Member of the Legislative Assembly of Upper Canada for Carleton
- In office 1824–1828

Justice of the Peace for Johnstown
- In office 1819–1822

Justice of the Peace for Bathurst
- In office 1822–1825

Personal details
- Born: 1776 Ballyartella, Ireland
- Died: February 2, 1854 (aged 77–78) Bytown, Canada West
- Occupation: Soldier, politician, settler, merchant
- Awards: Military General Service Medal (Egypt clasp)

Military service
- Allegiance: Great Britain Upper Canada
- Branch/service: British Army Canadian militia
- Years of service: 1798 - 1830s
- Rank: Ensign Captain Colonel
- Unit: Ancient Irish Fencibles 100th Regiment of Foot 99th Regiment of Foot 1st Regiment of Carleton Militia
- Battles/wars: Egyptian Campaign Battle of Aboukir; Battle of Mandora; Battle of Alexandria; War of 1812 Battle of Queenston Heights; Second Battle of Sacket's Harbor; Battle of the Chateauguay; Battle of Chippawa; Rebellions of 1837–1838

= George Thew Burke =

Upper Canada politician (1776–1854)

George Thew Burke (1776 - February 2, 1854) was a soldier, merchant and political figure in Upper Canada.

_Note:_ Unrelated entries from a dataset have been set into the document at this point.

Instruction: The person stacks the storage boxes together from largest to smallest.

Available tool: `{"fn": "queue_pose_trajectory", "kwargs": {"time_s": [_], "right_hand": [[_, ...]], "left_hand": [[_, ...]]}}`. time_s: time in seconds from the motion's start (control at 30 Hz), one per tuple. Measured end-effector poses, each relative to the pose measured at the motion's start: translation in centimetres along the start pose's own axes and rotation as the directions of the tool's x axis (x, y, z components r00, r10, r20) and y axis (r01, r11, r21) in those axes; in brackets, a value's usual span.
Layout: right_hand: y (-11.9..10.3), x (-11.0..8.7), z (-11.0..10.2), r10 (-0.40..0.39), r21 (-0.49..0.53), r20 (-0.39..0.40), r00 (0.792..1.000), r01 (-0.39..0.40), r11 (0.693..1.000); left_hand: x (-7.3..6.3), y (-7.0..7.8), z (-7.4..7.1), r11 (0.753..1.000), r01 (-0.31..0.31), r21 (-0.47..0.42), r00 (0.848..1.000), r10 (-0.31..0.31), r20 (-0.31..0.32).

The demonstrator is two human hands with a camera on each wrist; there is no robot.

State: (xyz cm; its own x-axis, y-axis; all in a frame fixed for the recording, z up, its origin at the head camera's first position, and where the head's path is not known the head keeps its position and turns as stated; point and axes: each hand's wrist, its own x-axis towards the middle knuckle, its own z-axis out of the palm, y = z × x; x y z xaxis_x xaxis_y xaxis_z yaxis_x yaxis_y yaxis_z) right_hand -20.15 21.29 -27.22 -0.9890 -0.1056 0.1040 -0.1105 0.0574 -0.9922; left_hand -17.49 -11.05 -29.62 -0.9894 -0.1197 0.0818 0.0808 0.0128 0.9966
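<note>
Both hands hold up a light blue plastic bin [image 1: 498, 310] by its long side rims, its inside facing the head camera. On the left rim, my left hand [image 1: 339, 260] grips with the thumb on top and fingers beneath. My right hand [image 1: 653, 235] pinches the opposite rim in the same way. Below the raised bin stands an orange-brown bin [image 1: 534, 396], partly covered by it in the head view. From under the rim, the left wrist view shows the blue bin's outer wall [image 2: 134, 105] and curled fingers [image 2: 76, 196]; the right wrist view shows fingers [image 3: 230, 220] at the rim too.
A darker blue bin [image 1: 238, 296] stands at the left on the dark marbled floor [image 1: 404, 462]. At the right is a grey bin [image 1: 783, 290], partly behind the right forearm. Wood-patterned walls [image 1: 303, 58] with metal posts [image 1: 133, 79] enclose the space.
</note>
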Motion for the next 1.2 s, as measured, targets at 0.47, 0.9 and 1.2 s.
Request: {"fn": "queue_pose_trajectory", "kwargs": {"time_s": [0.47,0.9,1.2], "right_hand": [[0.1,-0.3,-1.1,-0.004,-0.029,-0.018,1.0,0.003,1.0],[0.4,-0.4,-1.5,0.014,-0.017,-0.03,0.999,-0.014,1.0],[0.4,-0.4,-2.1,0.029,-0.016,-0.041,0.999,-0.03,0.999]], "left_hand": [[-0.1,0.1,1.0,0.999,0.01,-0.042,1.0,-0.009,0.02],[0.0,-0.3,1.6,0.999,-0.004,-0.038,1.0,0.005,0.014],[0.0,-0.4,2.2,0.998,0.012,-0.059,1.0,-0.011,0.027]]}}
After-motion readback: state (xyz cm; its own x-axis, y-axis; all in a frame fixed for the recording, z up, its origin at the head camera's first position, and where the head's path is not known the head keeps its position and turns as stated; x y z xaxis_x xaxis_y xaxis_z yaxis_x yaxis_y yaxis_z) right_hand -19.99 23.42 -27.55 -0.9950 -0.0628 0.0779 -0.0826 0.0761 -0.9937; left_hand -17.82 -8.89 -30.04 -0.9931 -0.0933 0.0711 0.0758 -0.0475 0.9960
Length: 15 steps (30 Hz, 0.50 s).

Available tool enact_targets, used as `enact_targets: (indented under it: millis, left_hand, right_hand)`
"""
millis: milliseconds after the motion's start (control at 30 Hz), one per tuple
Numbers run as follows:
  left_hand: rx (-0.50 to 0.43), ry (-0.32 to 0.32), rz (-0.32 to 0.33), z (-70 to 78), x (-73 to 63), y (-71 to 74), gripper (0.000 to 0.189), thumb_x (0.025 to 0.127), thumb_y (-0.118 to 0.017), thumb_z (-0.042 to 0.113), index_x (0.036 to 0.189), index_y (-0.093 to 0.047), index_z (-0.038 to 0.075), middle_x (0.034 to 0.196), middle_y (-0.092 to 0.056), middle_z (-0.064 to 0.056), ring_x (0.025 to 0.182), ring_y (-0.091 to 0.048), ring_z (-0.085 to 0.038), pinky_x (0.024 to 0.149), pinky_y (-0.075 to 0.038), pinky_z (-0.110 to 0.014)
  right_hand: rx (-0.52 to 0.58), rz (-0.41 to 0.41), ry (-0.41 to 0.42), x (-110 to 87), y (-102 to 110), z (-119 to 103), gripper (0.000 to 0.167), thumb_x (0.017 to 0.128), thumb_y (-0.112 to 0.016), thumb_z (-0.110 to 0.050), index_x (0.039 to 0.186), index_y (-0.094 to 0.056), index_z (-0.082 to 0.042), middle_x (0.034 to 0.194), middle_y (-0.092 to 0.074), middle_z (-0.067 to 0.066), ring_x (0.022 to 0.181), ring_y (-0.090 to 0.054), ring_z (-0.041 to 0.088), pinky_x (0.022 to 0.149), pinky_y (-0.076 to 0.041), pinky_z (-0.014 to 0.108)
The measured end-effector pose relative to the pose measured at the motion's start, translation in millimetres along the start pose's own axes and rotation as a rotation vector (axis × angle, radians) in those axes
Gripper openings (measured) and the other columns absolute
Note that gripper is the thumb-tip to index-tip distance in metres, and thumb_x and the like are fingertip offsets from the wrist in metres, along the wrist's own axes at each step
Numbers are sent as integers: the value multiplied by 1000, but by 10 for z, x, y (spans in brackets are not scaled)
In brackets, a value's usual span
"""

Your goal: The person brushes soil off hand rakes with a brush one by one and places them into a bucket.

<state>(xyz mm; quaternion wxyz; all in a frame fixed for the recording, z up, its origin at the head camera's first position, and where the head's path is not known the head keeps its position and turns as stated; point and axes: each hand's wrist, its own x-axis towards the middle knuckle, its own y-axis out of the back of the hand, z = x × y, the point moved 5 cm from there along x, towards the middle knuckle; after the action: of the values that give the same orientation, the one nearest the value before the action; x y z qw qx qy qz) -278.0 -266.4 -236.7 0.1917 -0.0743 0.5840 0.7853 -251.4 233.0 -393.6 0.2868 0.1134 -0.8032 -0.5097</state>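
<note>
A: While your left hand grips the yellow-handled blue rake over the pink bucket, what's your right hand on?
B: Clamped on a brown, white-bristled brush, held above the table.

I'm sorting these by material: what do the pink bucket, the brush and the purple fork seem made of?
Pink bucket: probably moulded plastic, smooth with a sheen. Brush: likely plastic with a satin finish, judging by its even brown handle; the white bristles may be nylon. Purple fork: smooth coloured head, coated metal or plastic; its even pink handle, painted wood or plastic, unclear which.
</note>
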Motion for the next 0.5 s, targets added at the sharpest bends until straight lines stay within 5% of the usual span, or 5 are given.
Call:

He was born in Ballyartella, County Tipperary, Ireland in 1776. He was a captain in the British Army serving in Canada from 1811 to 1818; he fought under Major General Isaac Brock at the Battle of Queenston Heights. In 1818, he became head of the settlement at Richmond, where a number of members of the army had received free land grants, and he set up a store there. He served in the Carleton militia and was named colonel in 1822. He became a justice of the peace in the Johnstown District in 1819 and in the Bathurst District in 1822. He represented Carleton in the Legislative Assembly of Upper Canada from 1824 to 1828. He died in Bytown in 1854.